The Social Sciences & Humanities breakout took an entirely different approach. Participants were asked to build bridges using LEGO bricks, and used this as teaching method for concepts related to interoperability.

“Both halves were Open, but neither was Interoperable”

Groups of participants were tasked to conceptually discuss their bridge design, and then independently build one half of a bridge each. Of course, miscommunications and assumptions arose which made the bridges hard to connect in the middle. While LEGO pieces themselves are incredibly interoperable at a technical level, to build a bridge you also need semantic interoperability to agree on how to join 2 bridge halves (or 2 systems or datasets!). This practical demonstration set the scene for an in-depth discussion between participants on interoperability in their own disciplines. The group agreed that interoperability is not about controlling designs or uniformity, but about agreeing on how to join up on the parts that matter.

The afternoon concluded with a thought-provoking presentation by Rory Macneil (RSpace) and Guido Aben (SUNET), who shifted the discussion from interoperability itself to the research infrastructures that support it.
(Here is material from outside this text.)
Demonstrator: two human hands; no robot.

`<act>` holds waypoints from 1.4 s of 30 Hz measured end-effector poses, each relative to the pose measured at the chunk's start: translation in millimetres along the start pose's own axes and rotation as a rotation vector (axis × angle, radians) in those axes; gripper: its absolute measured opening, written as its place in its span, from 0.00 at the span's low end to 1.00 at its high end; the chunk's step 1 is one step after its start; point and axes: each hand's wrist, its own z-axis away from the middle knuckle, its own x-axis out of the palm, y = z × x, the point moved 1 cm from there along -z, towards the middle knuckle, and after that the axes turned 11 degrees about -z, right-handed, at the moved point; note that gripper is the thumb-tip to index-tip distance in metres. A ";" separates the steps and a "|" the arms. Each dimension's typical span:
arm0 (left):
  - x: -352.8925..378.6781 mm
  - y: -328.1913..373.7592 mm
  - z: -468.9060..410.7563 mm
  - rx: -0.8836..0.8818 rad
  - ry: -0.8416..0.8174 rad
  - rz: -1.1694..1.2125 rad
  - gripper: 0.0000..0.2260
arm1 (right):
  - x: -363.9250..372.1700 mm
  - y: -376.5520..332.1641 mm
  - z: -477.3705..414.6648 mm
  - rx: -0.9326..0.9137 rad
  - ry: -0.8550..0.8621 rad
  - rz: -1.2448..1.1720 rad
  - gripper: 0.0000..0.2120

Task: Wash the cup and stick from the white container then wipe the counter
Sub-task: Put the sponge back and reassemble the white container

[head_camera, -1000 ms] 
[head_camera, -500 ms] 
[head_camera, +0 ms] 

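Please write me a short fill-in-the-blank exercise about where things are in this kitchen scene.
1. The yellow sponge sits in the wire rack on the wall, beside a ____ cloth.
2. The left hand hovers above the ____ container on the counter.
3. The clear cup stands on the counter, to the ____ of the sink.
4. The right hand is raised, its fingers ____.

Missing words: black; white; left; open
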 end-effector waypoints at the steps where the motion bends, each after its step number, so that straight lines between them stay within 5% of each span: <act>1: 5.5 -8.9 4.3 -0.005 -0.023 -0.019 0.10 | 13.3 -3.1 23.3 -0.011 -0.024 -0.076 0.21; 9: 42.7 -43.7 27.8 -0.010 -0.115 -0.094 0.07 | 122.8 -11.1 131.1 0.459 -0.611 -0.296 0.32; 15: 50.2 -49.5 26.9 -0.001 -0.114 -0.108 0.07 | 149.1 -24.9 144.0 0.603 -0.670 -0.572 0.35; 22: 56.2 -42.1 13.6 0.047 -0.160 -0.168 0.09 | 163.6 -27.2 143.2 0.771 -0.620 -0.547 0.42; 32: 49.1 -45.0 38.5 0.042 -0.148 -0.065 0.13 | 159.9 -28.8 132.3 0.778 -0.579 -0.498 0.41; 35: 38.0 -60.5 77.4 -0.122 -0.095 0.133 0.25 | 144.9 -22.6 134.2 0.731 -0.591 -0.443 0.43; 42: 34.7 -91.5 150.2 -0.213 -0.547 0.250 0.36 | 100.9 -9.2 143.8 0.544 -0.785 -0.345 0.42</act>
They argued that many existing virtual research environments are highly sophisticated but designed primarily for expert users. While these bespoke systems deliver impressive functionality, they are expensive to maintain, difficult to scale and often too complex for the majority of researchers.

The speakers challenged the community to rethink how digital research infrastructures are designed. Instead of expecting researchers to navigate increasingly complicated technical ecosystems, infrastructures should provide lightweight, user-friendly platforms that allow researchers to combine services as easily as people connect smart devices at home.
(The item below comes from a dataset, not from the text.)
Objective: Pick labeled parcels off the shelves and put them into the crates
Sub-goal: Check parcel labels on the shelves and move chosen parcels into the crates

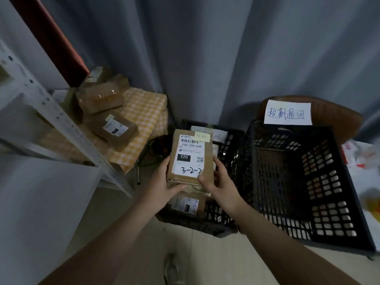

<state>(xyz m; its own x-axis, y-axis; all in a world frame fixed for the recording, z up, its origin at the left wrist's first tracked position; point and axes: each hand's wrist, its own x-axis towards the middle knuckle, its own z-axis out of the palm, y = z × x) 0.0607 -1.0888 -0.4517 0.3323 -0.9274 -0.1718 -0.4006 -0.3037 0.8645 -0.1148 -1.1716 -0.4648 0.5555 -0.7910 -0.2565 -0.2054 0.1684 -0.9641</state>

This vision represents another dimension of interoperability: not simply making systems compatible, but making them accessible. If interoperability is to become routine rather than exceptional, it must reduce complexity rather than introduce additional barriers.

The event concluded with an open discussion on next steps and reflections from participants. Although many challenges remain, from fragmented standards to limited training and evolving infrastructures, the outlook is optimistic.

Throughout the day, speakers repeatedly emphasised that the Netherlands already possesses considerable expertise, strong national initiatives and an active community working on interoperability. The challenge now is to connect these efforts more strategically, strengthen collaboration across domains and communicate the practical value of interoperability more effectively.

Perhaps the most important takeaway from the day is that  interoperability is often discussed in terms of metadata, ontologies and technical standards, but its real purpose is much simpler: enabling people to work together more effectively. When researchers, software developers, data stewards and infrastructure providers build shared understanding alongside shared technology, interoperability becomes far more than a technical objective. It becomes the foundation for more collaborative, more cross-sectional, more efficient and ultimately more impactful research.